They lack the robustness I am searching for, I'm thinking building on Hive templates from horror adventures and giving npc zerg 2 evolution points/HD from the summoners eidolon, and PC zerg 1 Evolution point per creature of CR= or higher than their HD-2 while leveling on a d10 health/2 evolutions purchased with a 3/4 BAB


Tarik Blackhands wrote:

Always fun with these bouts of theorycraft. Alright, since this is the paladin getting called out, we'll go off the generic assumption this is taking place in a dragon ball z type open wasteland full of plateaus waiting to be detonated in amusing fashions that the caster bros haven't messed with.

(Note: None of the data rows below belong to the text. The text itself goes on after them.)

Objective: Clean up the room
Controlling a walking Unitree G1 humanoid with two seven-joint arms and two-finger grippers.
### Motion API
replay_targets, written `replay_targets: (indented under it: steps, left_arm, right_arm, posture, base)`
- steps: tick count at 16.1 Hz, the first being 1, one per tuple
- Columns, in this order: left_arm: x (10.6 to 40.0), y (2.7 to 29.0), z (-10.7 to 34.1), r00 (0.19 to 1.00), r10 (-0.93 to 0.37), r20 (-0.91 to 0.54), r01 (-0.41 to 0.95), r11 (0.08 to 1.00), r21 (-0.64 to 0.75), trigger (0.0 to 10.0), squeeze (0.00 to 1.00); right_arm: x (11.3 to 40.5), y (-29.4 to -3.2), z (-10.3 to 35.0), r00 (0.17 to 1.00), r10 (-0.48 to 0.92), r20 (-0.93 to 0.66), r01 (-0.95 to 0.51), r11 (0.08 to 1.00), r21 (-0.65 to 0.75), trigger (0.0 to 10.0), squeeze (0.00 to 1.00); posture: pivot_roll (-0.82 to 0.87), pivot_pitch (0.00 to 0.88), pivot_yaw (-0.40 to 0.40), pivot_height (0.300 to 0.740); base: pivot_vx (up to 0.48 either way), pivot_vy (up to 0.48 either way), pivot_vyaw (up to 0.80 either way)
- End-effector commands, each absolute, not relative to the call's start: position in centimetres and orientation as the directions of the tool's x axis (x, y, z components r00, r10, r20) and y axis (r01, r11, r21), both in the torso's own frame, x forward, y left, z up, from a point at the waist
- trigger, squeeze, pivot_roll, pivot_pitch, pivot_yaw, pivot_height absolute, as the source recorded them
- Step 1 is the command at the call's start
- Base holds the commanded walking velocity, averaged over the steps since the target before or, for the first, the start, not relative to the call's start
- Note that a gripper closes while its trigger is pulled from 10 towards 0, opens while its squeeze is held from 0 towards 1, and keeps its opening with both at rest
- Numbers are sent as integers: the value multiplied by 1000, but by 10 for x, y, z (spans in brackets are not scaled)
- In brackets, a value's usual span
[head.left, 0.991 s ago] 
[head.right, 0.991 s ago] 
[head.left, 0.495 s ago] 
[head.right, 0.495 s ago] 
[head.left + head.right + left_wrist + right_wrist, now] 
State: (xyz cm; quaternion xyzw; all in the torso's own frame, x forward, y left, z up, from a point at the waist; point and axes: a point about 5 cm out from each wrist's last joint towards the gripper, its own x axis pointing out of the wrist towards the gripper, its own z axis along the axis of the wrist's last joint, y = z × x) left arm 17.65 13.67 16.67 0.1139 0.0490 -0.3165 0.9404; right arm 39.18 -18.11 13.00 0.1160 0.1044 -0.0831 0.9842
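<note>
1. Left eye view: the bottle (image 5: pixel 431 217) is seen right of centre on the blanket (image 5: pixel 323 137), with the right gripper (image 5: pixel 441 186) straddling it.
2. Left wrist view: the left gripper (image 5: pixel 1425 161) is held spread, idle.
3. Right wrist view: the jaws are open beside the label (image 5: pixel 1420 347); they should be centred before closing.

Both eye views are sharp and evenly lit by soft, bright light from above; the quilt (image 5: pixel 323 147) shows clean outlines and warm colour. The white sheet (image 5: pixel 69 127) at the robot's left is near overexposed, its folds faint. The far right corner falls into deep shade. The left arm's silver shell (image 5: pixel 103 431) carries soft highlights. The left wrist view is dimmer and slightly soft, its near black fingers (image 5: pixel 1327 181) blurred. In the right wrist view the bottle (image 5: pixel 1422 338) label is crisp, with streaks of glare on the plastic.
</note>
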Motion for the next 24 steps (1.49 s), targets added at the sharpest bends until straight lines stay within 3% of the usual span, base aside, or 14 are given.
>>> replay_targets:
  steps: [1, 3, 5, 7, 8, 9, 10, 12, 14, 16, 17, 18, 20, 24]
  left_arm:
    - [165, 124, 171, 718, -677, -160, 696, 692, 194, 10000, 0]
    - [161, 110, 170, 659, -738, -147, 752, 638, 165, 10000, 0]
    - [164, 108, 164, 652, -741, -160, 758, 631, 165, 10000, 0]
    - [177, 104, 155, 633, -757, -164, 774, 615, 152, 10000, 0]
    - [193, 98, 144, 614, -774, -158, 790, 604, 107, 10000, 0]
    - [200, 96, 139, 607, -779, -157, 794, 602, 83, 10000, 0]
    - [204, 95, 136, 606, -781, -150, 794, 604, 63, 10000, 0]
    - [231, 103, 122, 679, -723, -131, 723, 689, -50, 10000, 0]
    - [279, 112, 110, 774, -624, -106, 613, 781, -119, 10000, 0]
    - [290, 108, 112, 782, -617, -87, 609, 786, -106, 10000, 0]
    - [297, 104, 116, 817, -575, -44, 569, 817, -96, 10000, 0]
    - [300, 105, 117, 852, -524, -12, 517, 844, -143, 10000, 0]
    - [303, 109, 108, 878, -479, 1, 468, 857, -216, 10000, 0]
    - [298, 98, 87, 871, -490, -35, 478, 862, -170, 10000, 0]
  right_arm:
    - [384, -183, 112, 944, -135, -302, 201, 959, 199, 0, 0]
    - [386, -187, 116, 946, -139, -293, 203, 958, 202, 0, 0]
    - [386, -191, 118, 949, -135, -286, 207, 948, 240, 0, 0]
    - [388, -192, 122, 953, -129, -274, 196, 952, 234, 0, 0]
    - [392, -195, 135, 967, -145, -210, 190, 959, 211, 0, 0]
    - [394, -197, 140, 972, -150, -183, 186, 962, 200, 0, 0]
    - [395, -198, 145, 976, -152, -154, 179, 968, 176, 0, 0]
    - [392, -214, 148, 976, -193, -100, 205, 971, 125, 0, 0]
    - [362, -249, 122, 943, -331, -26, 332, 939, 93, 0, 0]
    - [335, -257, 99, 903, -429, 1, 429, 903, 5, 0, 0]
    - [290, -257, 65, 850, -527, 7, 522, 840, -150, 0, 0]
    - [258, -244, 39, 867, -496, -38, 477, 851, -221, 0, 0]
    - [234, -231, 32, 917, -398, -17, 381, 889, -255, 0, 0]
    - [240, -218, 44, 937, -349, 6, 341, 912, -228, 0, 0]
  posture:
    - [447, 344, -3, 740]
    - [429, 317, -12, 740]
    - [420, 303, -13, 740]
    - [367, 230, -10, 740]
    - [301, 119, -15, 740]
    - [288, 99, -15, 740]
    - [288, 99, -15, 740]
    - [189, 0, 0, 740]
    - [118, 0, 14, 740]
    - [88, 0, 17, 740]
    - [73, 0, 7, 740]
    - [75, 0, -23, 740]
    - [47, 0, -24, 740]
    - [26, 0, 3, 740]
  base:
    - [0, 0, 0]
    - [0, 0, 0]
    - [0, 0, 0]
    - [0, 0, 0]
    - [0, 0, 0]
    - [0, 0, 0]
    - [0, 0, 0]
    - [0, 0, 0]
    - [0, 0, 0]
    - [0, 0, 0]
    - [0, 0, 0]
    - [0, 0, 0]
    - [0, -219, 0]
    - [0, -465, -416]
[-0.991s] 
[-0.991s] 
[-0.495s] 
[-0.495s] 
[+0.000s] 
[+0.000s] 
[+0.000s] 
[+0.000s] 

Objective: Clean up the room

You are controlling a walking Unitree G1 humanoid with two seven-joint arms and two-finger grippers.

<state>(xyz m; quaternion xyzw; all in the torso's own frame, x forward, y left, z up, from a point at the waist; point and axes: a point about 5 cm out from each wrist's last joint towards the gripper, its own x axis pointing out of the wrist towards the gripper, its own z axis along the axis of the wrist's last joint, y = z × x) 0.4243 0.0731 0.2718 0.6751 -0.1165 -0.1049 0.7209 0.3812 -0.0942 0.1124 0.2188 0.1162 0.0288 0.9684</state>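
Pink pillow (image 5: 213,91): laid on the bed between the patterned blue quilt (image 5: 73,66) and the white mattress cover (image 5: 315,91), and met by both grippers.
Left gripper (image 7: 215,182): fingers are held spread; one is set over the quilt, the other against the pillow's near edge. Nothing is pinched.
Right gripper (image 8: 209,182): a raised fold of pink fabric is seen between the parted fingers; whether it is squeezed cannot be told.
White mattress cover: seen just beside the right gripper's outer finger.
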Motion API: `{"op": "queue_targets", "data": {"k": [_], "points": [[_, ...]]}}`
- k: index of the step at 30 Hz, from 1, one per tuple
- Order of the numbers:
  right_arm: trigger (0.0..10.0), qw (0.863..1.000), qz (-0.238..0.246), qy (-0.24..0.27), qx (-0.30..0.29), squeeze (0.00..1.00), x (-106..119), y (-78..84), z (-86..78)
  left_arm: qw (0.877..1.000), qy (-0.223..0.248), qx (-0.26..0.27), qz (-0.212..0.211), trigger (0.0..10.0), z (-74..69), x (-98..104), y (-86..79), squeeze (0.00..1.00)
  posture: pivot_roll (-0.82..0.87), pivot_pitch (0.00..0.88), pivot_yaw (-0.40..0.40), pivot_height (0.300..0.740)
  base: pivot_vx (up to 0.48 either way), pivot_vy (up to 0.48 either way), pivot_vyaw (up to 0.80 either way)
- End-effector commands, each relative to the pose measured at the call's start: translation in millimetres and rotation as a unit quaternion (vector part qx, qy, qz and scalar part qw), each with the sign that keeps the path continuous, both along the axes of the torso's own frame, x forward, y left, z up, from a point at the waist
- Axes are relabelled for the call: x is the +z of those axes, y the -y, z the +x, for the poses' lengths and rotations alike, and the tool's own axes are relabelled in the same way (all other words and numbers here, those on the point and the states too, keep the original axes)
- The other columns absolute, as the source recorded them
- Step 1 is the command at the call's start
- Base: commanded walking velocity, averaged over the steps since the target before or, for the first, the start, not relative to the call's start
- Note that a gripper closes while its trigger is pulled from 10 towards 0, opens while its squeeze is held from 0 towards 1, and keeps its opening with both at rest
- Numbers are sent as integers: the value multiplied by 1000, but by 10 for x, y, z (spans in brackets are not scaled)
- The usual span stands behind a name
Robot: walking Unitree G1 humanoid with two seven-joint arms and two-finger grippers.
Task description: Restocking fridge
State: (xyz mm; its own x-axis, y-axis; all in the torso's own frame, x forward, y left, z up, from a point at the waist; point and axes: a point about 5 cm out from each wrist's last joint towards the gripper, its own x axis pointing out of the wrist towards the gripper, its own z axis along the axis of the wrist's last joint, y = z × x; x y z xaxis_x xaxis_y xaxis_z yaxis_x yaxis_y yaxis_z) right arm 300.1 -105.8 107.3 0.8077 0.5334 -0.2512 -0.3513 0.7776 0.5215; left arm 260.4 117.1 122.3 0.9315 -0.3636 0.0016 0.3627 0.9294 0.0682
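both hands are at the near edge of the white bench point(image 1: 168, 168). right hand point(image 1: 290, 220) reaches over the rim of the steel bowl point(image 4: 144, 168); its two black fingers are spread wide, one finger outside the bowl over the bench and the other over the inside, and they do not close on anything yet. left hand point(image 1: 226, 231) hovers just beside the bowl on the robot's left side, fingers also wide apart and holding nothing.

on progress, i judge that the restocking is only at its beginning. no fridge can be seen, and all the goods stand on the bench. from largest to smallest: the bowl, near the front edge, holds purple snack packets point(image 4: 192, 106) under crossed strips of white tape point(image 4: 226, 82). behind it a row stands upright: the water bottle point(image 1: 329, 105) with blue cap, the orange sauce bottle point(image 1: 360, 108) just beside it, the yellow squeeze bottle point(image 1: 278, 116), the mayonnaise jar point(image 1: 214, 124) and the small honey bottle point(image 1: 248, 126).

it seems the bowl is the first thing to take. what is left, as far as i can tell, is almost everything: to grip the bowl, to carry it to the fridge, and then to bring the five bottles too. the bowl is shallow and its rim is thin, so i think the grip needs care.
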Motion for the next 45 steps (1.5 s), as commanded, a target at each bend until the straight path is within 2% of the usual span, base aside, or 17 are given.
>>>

So lets start with the basics of things you personally will need:

1) Flight. At a minimum both these jokers will be in the air since overland flight and unless you're a bow pallie, you'll need a way to mulch them. Considering you have access to a great red wyrm, greater angelic aspect, and a ton of random caster support, this isn't an issue. Just pack backups in case your backup explodes, the dragon dies, you get disjuncted, etc.

2) True Seeing/Blind Sight. One or the other, this just makes the passive defenses both guys will invariably have (invis, displacement, mirror images, etc) a non issue as well as prevent any illusion/polymorph malark from messing with you. Pay for a passive item to do or get one of your bonded casters to put it on you (or both). A fair amount of your caster friends should have it on them too.

3) Magic Defense. You're a paladin and a graveknight so your saves are already very good and you're immune to mind altering and enervation/energy drain so that's a good start, but it never hurts to keep pumping yourself further as well as your mount. Be sure your resistance cloak and wisdom/cha/dex (to a lesser extent) belts are maxed and come in packing every save enhancer that lasts a while on the book (such as heroism, good hope, etc). Greater spell immunity is another good option and will help out at least till you inevitably get disjunctioned. Furthermore, you'll need elemental resists (graveknight gives you one immunity pro bono so good start) so gear/buff up resist energy/similar too. Freedom of Movement is also obligatory.

That's the basics. Now lets get tactical. Assuming these guys aren't total clowns they'll have clones, contingencies, and probably be showing up...

so to summarize,

1. Fly. with lots of backup fly.
2. true seeing, blindsense, or both
3. save buff and specific immunity.
4.Capture
5.Dispel

my last question, is my Big Bad Weakness, which is my sword that holds my soul, instead of my armor, a +10 artifact with Axiomatic Holy Merciful brilliant energy vicious longsword.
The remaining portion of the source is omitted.